Any Rand's "philosophy," if one can call it that, is Objectivism. The more accurate description would be Egoism. But the "objectivist" nomenclature comes from her insistence that all sensory experience is "axiomatically valid." Here's where her idiocy shines the clearest. If she had claimed that all sensory experience is "axiomatically veridical" (that is, "true"), she would have been right. But, everyone can prove that sensory experience is never axiomatically valid. Validity is a necessary truth-condition for all percipients, and not all percipients have the "same" perception of the same object, situation, and or phenomenon. (For example, one percipient under the influence of intoxicants, another under the influence of hallucinogens, and a third under a sober disposition will each perceive veridically the same phenomenon differently). Would all there veridical perceptions be "valid" or "necessarily and always true?" Of course not!

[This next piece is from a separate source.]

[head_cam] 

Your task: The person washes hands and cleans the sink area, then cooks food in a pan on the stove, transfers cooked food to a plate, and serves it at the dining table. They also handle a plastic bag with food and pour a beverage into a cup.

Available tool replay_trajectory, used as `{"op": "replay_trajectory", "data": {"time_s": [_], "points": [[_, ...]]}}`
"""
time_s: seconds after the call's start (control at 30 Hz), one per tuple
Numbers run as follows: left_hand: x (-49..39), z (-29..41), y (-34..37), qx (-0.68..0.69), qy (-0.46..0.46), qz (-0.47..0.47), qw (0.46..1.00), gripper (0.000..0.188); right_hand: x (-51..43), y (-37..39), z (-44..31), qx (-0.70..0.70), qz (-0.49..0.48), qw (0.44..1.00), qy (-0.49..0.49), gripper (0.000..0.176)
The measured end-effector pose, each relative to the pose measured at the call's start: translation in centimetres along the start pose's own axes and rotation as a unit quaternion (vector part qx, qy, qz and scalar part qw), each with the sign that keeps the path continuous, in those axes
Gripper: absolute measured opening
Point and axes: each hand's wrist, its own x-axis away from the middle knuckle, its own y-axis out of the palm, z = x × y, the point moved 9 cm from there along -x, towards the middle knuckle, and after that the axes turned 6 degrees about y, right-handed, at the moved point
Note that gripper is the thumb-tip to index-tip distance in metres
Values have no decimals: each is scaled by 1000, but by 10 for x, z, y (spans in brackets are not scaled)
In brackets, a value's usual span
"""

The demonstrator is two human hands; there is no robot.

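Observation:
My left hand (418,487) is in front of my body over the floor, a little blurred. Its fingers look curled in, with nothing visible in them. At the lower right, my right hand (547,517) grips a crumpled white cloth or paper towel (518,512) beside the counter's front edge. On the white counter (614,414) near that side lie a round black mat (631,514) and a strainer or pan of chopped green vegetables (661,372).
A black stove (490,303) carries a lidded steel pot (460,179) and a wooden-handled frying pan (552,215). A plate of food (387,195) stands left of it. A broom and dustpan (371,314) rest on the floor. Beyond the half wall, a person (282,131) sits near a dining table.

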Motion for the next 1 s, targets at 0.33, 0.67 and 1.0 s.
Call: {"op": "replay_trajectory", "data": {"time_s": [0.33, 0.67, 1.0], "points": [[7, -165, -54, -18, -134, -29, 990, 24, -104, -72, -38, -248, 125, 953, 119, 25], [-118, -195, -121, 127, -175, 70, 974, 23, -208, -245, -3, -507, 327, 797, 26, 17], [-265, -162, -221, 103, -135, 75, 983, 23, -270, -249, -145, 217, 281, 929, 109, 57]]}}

She might have read more than Aristotle to find this important distinction. Perhaps the most searing indictment epistemological realism comes from Sextus Empiricus. And, it it is brutal. All reason ultimately rests upon endless regress, and all sensory perception ultimately is subjective; therefore, all epistemic claims must necessarily be "suspended" in favor of none, since neither our senses nor our reasoning can save our claims (see, Outlines of Pyrrhonism). It was not until Descartes circumlocutiously and, then, David Hume, who took Sextus' criticisms seriously! Apparently, Rand was unacquainted with both Descartes and Hume.
Rand used some of Aristotle's language from his Ethics, but seems to have expropriated more of it from Nietzsche for her own distorted sense of his ubermench (super-human). A charitable interpretation of Nietzsche's ubermench is the antithesis of the Hilterian Aryan ubermench, which seems closer to Rand's. For Nietzsche, the ubermench is the person whose will to act was just, equitable, honest, courageous, temperate, prudent as a holistic, dignified, integrated, and noble individual. The "super-human" was not more potent, nor more racially pure, nor more egoistically self-centered, nor more self-interested self-gratified, as is Rand's, but more overtly human in the fullest sense of being human, "turbocharged" in human fullness, like the Presocratics, not like a demigod.
That Nietzschean sense of ubermench is not Rand's. Neither are Aristotle's nor Nietzsche's ethics Rand's. Whatever phrase one choses, Overt Egoism is her code of conduct, definitely not ethics, much less morality, which she repudiates. She approved of racism, homophobia, xenophobia, and discrimination; for her, the individual was all that mattered, and "classes" of individuals had no standing -- not even classes of "political association" such as the state. Thus, Rand's type of thinking attracts skinheads, Libertarians, anarchists, counter-culture, Aryans, and similar bedfellows. Teens enjoy her rebellion against all authority figures, which is a healthy habit to develop.
Ayn Rand's apotheosis of the individual is at complete odds with Aristotle: "It is clear then that the state is both natural and prior to the individual" (Politics, 1253[a]25). And of the state, "the virtue of justice is a feature of a state; for justice is the arrangement of the political association, and a sense of justice decides what is just" (op. cit. 1253[a]38). The state, then, serves the collection of individuals justly so that each may humanly flourishing according to the dictates of his own reason, interests, pursuits, and pleasures. Rand is pure, simple, turbo-charged egoism, not merely self-interest.
Perhaps, Libertarian-cum-Liberal philosopher Robert Nozick of Harvard states his objections to Rand best:
In the essay "On the Randian Argument" by Harvard University philosopher Robert Nozick, which appears in his collection, Socratic Puzzles. Nozick is sympathetic to Rand's political conclusions, but he does not think her arguments justify them. In particular, his essay criticizes her foundational argument in ethics, which claims that one's own life is, for each individual, the only ultimate value because it makes all other values possible. Nozick says that to make this argument sound Rand still needs to explain why someone could not rationally prefer dying and having no values. Thus, he argues, her attempt to defend the morality of selfishness is essentially an instance of begging the question and her solution to David Hume's famous is-ought problem is unsatisfactory.Nozick's academic diplomacy aside, she's a nut-cake. She cannot distinguish between fact and value -- a divide so wide it cannot be crossed -- and then predicates all value on individual egoism, not merely self-interest? No one takes Rand's thoughts seriously -- even if you agree with some of her conclusions, you balk at her specious means of argumentation. But, for Rand, the Ends always Justify the Means. The End = Individual. Therefore, any means, but especially by using Aristotelian syllogistic reasoning, justifies the Individual's self-interest is thus a good. Hitler thought so, too.
Postscript: Perhaps a dash of Hume, a little Popper, a little Hayek, and some Searle would have helped this poor anarchist soul. Moreover, syllogistic reasoning is no longer used. It's mathematical logic, not syllogistic logic, that philosophers use. More nonsense has filtered into the U.S. via Eastern Europe.